INVEST in Nigeria’s oil and gas sector has fallen to a three year low according to a recent survey published by leading economists who pointed out that the country is failing to woo the needed investment that will result in economic growth.
According to the research report put together by Professor Adeola Adenikinju of the Department of Economics and Centre for Petroleum, Energy Economics and Law University of Ibadan and his counterpart at the Department of Economics, University of Benin, Professor Aderoju Oyefusi, investment is falling. They said despite being one of the largest producers of crude oil, Nigeria’s citizenry remain impoverished and suffer a lot of privations more than they are willing to admit.
Their report tagged Oil and Gas Sector Management and Quality of Life in Nigeria, which is in two separate volumes of 144-200 pages respectively, gives a global view of the nation’s revenue streams vis-a-vis the challenges facing the sector in both the up and down stream segments of the oil market. It states that Nigeria is estimated to have the second largest amount of proved crude oil reserves in Africa, the eighth largest among Opec countries and the 10th largest in the world.
Nigeria also has the eighth largest gas reserves in the world, is the largest oil producer in Africa and is among the world’s top five exporters of liquefied natural gas. With a population of about 203m, it has one of the largest economies in Africa but the economy is still hugely dependent on crude oil, which accounts for over 80% of foreign exchange earnings and up to 66% of government revenue, despite contributing less than 10% to gross domestic product (GDP).
According to the report, despite a boom in all prices between 2010 and 2014 and significant increases in production following a peace deal in the Niger Delta, the proportion of people living below the national poverty line in the country rose from 34.1% between 2000 and 2006 to 46.39% by 2017. It adds that the latest collapse in crude oil prices has more than the previous episodes, exposed the vulnerability of the Nigerian economy and people to shocks in the international environment that affect the oil and gas industry.

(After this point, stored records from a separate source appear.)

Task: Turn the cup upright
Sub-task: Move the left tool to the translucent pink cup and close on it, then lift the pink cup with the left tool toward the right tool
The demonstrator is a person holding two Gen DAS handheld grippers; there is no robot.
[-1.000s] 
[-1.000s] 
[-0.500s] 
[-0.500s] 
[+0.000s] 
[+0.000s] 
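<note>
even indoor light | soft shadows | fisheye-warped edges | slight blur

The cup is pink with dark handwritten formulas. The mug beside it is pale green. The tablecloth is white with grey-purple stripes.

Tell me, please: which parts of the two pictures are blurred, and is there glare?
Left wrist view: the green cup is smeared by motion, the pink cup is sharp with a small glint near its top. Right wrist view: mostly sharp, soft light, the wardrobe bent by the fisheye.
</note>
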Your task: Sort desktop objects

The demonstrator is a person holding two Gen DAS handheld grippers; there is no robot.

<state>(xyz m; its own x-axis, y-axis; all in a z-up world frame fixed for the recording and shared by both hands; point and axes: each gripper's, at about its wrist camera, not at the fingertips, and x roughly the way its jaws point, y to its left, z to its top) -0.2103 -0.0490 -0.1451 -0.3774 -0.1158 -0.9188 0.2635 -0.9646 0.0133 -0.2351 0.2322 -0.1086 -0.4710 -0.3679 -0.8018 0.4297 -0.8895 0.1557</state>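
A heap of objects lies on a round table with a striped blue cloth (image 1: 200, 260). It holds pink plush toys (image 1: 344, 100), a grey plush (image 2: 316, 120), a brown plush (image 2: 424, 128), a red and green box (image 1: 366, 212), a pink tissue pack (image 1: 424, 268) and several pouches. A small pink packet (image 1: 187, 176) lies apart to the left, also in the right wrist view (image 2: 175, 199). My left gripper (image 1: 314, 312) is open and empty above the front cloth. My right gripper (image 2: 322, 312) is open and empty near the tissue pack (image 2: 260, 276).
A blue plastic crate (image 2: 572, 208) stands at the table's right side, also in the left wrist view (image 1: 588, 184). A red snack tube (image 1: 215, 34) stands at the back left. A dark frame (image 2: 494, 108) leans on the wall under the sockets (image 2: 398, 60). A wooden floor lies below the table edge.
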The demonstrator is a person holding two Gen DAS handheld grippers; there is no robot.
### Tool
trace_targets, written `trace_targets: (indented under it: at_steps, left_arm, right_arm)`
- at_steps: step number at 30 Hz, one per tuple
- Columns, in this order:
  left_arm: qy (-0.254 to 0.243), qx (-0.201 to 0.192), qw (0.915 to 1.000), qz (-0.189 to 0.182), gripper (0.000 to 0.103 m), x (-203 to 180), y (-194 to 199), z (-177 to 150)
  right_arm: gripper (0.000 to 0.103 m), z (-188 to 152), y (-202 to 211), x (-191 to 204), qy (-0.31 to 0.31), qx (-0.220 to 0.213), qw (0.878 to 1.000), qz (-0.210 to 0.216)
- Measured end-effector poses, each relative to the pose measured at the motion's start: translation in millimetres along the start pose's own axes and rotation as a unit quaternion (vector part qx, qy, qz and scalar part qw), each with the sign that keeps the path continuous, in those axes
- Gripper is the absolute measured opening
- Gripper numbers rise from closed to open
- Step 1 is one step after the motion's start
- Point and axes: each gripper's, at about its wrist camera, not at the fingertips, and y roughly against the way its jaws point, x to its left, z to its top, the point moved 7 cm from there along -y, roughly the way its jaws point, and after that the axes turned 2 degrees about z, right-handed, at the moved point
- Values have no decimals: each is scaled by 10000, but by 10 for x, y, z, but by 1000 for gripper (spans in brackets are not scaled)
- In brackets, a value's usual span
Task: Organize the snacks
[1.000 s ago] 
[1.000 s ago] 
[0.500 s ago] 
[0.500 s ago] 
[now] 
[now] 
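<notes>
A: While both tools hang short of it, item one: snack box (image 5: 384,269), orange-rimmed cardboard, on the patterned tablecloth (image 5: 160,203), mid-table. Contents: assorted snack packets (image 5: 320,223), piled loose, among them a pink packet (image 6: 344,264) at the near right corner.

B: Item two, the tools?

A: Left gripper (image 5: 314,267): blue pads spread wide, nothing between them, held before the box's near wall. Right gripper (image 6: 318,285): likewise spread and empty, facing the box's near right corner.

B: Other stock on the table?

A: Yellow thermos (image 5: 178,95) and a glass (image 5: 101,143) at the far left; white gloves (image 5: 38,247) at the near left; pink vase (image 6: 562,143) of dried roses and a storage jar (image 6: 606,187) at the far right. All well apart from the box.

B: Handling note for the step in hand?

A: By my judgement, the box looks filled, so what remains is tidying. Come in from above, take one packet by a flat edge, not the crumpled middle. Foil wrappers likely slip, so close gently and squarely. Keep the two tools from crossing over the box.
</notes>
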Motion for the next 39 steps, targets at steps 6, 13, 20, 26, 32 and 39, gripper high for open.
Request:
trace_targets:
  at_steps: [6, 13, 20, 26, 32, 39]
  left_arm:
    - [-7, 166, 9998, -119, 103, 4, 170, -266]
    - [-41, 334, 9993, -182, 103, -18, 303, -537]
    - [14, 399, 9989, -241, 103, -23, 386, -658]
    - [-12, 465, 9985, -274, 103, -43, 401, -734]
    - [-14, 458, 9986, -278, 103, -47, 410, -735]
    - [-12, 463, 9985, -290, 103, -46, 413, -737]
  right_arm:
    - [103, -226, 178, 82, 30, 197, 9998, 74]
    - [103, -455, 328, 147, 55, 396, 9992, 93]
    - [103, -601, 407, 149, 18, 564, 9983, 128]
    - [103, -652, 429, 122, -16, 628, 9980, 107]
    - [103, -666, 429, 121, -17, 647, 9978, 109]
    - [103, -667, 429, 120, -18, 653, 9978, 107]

Between January 2016 and January 2018, unemployment doubled across Nigeria while inflation rose by over 50%. Within a space of about five years, between 2013 and 2018, Nigeria moved from being one of the fastest growing economies in the world to the world’s poverty capital, with almost half of the population living in poverty and another 60% of its citizens standing in danger of falling into poverty every minute.
The report points out that while some oil-exporting countries such as Norway and Gabon, were able to minimise the impacts of fall in oil price on their domestic economies, Nigeria and its citizens paid a heavy price. Furthermore, the report examines the linkages between the management of the oil and gas sector and quality of life in Nigeria.
Their report identifies, at least six policy failures in Nigeria’s oil and gas industry that have made the economy vulnerable and made it difficult for the sector to positively impact on the living standards of Nigerians. These include the absence of an effective saving/stabilisation fund and the absence of a wholesome and effective legislation for the oil and gas industry that adequately address the challenges in the sector.